Après le deuxième lavage, bloquer les cellules avec 100 microlitres de cocktail bloquant pendant vingt minutes à 4 degrés Celsius suivie de l’étiquetage avec le cocktail anticorps approprié d’intérêt à un 2 microlitres d’anticorps par concentration de cellules une fois une à la sixième. Après 30 minutes à 4 degrés Celsius, lavez les cellules deux fois dans le DPBS frais plus BSA, et évaluez les échantillons périphériques de sang par cytométrie de flux selon les protocoles standard pour quantifier le pourcentage de CD45+CD3+CD14+ou CD19+cellules humaines par échantillon. Calculez ensuite le rapport entre les cellules CD4+/CD8+T, et évaluez la charge virale avec dans les échantillons de plasma selon les protocoles standard, quantitatif, reverse transcriptase, PCR.
Pour évaluer les effets de l’infection par le VIH, livrer le virus des balles de VIH aux souris anesthésiées, humaines, NSG ayant une population humaine de plus de 20 % de cellules CD45+cell dans leur sang périphérique, à un taux de 200 nanogrammes de P24 par souris par administration intraperitoneal, recueillant des échantillons de sang par saignement rétroorbital toutes les deux semaines, et analysant à la fois le rapport CD4-CD8 et la charge virale plasmatique , comme démontré. Pour la validation de suppression virale fournir aux animaux infectés, humains NSG avec frais, combinatoire, thérapie antirétrovirale, ou cART, dans l’eau sucrée chaque semaine pendant 4 semaines, la collecte d’échantillons de sang via des saignements rétro-orbitaux toutes les deux semaines et d’analyser à la fois le rapport CD4-/CD8 et la charge virale plasmatique comme démontré. Pour évaluer le rebond viral lorsque les charges virales plasmatiques sont inférieures à la limite de détection et le rapport CD4-CD8 est restauré entre 1,5 et 2,5 recueillir des échantillons de sang périphériques par le biais de saignements rétro-orbitaux toutes les 2 semaines après le retrait cART et d’évaluer les échantillons tels qu’ils ont été démontrés.
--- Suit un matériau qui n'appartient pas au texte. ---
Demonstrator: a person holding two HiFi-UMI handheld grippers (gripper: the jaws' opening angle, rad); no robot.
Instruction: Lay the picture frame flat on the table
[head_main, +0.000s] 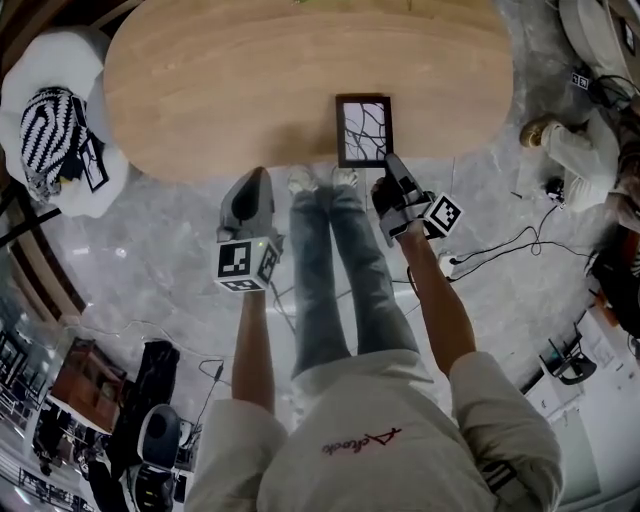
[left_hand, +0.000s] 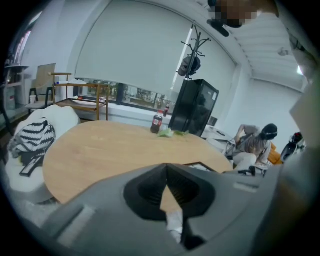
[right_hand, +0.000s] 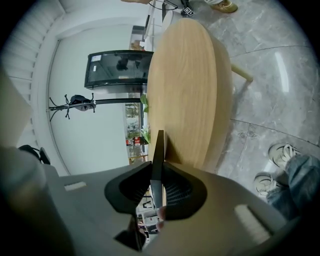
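one frame (right_hand: 159, 150) in right hand-held gripper (right_hand: 158, 175)

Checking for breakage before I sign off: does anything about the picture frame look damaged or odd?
Dark branching lines cross the picture frame: cracks or artwork, I cannot tell. The right gripper grips its near edge.
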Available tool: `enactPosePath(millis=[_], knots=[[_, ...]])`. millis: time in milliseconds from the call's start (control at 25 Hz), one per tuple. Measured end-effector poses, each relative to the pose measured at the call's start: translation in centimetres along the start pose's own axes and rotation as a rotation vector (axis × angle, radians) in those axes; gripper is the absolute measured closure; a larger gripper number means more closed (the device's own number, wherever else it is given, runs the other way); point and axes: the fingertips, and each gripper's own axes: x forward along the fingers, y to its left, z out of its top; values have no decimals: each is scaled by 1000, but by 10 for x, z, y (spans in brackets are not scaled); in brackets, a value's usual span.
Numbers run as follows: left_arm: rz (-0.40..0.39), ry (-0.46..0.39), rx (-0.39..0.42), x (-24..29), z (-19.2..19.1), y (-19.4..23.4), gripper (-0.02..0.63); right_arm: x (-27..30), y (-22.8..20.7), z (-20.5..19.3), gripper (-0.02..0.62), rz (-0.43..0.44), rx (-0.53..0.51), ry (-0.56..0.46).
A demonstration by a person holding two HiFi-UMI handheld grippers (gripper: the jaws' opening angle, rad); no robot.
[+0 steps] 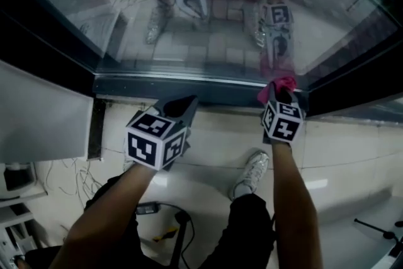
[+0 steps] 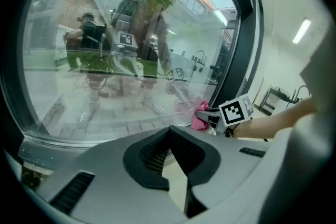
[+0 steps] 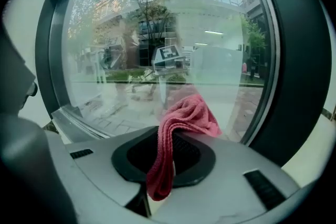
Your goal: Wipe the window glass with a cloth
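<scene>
Right gripper (image 3: 169,139) clamped on pink cloth (image 3: 188,114); cloth pinched between the jaws, one end hanging down this side of the tips, the rest bunched forward towards the glass (image 3: 157,39). Head view puts the bunch at the glass's bottom edge, near its right corner, just above the dark frame (image 1: 189,86); cannot tell whether the cloth touches the pane.

Left gripper (image 2: 169,130) jaws together, nothing between them; held low before the frame, tip pointing at it, left of the right gripper and apart from it.

Glass carries faint reflections of both grippers and of the person's legs; paving shows beyond it.

Both forearms reach down to the grippers; one shoe (image 1: 252,173) on the pale floor (image 1: 352,148) between them, nearer the right arm.
</scene>
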Motion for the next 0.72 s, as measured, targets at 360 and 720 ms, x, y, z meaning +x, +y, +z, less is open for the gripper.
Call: enactPosePath(millis=[360,720], knots=[[82,41,-5,-24,-23,31,606,6,61,6,537,2,1,35],[158,73,21,-45,-29,63,606,14,125,9,537,25,-5,55]])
Au cours de la validation initiale de l’engraftment, le nombre humain de cellules CD45+devrait varier de 20 à 80 pour cent, et les sous-ensembles de leucocytes humains devraient apparaître comme des populations discrètes par analyse cytométrique de flux. Le rapport entre cd4+/CD8+cells reste entre 1,5 et 2,5 chez les personnes en bonne santé tandis que l’épuisement significatif des cellules CD4+T est généralement observé lors de l’infection virale. Notamment, le rapport sain est rétabli en réponse au traitement cART.
La détection des charges virales plasmatiques par RT PCR quantitatif tout au long de l’infection et du régime cART peut être tracée et utilisée pour évaluer l’efficacité de la livraison virale et le traitement antiviral, respectivement. Bien que cette méthode puisse donner un aperçu des études de virologie du VIH/sida et du développement thérapeutique, elle peut également être appliquée à d’autres études liées aux maladies humaines, telles que le cancer, le diabète et les maladies auto-immunes. Le développement du modèle de souris hu-NSG a ouvert la voie à des chercheurs en immunologie et en oncologie pour explorer un nouveau dysfonctionnement et pathologie chez l’homme, en particulier des études mécanistes et thérapeutiques ciblant l’infection chronique par le VIH et le réservoir de latence.